Alors que la lecture du projet de Loi d’Orientation des Mobilités débute à l’assemblée nationale, France Nature Environnement s'associe à plusieurs associations de protection de l’environnement et de santé publique, ainsi que des collectifs de médecins et chercheurs, pour demander à l'Etat de ne plus subventionner le désastre écologique et sanitaire qu'est le transport routier de marchandises. Dans une lettre ouverte envoyée ce jour, nos associations et collectifs en appellent au président de la République : en son état actuel, le projet de loi ne prévoit pas de remettre en cause les avantages fiscaux accordés au transport routier et reste muet sur le principe d’application d’une redevance kilométrique pour les poids lourds. Il est encore temps de parfaire cette loi et de répondre plus précisément aux attentes des français en matière de protection du climat et de la santé, ainsi que d'équité fiscale.
Monsieur le Président de la République,
Le secteur des transports est le premier émetteur de polluants et de gaz à effets de serre. Le nombre de camions en circulation ne cesse de croître avec un impact grave sur la santé des Français et leurs finances à un double titre : la prise en charge par la collectivité des impacts négatifs sur la santé liés aux pollutions générées par le trafic routier d’une part et, d’autre part, l’entretien de routes toujours plus abîmées à mesure que le nombre de camions augmente.

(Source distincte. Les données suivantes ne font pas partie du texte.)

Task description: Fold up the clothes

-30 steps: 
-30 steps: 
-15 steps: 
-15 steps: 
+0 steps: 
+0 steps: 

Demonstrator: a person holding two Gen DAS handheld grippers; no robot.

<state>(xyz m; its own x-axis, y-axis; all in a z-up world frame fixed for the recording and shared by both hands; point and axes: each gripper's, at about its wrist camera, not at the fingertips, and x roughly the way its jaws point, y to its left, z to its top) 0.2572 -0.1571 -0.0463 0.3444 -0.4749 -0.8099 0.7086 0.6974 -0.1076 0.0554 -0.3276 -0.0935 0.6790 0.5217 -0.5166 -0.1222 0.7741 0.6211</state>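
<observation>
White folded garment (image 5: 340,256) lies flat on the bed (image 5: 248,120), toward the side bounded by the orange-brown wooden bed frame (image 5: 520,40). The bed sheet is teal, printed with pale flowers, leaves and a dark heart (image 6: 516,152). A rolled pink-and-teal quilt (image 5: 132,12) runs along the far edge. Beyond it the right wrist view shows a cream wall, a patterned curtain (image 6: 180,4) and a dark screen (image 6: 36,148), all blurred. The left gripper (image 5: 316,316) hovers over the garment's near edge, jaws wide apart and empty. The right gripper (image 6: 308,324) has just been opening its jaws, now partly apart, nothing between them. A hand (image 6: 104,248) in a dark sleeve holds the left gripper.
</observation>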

Malgré votre appel le 25 avril dernier à mettre le climat « au cœur du projet national et européen », et malgré les nombreuses interpellations de France Nature Environnement et de nombreux autres acteurs lors – entre autres – des Assises de la Mobilité, la remise en cause de la logique du tout routier n’est pas à l’ordre du jour. Alors que l’Assemblée Nationale entame en ce début juin l’examen de la Loi d’orientation des mobilités, aucune disposition n’aborde le trafic routier de marchandises ni ses coûts induits pour nos concitoyens.
Difficile pour nous de comprendre une telle lacune pour un texte supposé mettre en cohérence nos politiques de transports avec nos engagements climatiques, tels que définis dans l’Accord de Paris pour lequel la France s’est ardemment battue. Afin d’inverser la tendance, voici nos propositions.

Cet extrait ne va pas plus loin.